Read through the stages of LTAD as described in this excerpt from Long-Term Athlete Development by Istvan Balyi, Richard Way, and Colin Higgs. Following the excerpt I’ll share my thoughts on ways the current youth basketball environment is falling short when it comes to LTAD.
To implement the LTAD model, people must fully understand the seven stages. Administrators, coaches, and parents should also remember that moving from one stage to another is based on the athlete’s development and not just chronological age; however, chronological age can be used as a guide. Some stages also identify a developmental age. For example, the beginning of the growth spurt identifies a specific developmental age, which occurs at widely varying chronological ages. Males and females develop at different rates, and their ages differ through the stages. LTAD, therefore, requires the identification of early, average, and late maturers to design training and competition programs that match athletes’ trainability and readiness.
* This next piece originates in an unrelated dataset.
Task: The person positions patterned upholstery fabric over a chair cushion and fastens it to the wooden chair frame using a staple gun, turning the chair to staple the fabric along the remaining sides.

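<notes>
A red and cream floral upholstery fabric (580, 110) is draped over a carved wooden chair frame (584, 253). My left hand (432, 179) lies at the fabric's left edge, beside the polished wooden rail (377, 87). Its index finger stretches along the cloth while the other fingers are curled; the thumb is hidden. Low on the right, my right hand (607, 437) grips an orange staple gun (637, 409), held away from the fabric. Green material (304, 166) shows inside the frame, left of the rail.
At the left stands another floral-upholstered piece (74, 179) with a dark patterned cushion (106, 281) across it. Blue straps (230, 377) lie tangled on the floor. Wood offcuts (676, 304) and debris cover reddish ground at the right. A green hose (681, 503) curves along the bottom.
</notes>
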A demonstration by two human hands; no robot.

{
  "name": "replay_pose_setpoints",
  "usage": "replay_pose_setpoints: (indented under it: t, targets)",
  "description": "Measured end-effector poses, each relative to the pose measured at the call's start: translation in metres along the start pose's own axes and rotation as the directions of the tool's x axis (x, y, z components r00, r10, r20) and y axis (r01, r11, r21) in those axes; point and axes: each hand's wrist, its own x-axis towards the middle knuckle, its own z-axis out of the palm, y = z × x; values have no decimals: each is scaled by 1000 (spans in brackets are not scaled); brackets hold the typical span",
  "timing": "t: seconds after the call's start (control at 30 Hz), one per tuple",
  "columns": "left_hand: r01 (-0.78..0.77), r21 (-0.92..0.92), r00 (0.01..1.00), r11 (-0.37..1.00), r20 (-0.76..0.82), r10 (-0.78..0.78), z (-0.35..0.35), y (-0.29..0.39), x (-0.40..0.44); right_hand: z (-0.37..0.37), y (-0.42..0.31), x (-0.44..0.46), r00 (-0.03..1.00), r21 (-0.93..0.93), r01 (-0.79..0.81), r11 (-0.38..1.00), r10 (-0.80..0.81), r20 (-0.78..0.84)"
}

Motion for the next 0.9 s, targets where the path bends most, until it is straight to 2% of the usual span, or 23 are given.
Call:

Until age 6, it is all about play and mastering basic movement skills! Children should be able to have fun with physical activity through both structured and unstructured free play that incorporates a variety of body movements. An early active start enhances the development of brain function, coordination, social skills, gross motor skills, emotions, and imagination. It also helps children build confidence, develop posture and balance, build strong bones and muscles, achieve a healthy weight, reduce stress, sleep well, move skillfully, and enjoy being active.
From ages 6 to 9 in boys and 6 to 8 in girls, children should participate in a variety of well-structured activities that develop fundamental movement skills and overall motor skills including agility, balance, and coordination. However, activities and programs must maintain a focus on fun, and formal competition should be only minimally introduced.
From ages 8 to 11 in girls and 9 to 12 in boys, or until the onset of the growth spurt, children are ready to begin developing foundational sport skills. The emphasis should be on acquiring a wide range of skills necessary for a number of sporting activities. Although it is often tempting to overdevelop “talent” at this age through excessive single-sport training and competition (as well as early positioning in team sports), this can have a negative effect on later stages of development if the child pursues a late specialization sport. This early specialization promotes one-sided physical, technical, and tactical development and increases the likelihood of injury and burnout.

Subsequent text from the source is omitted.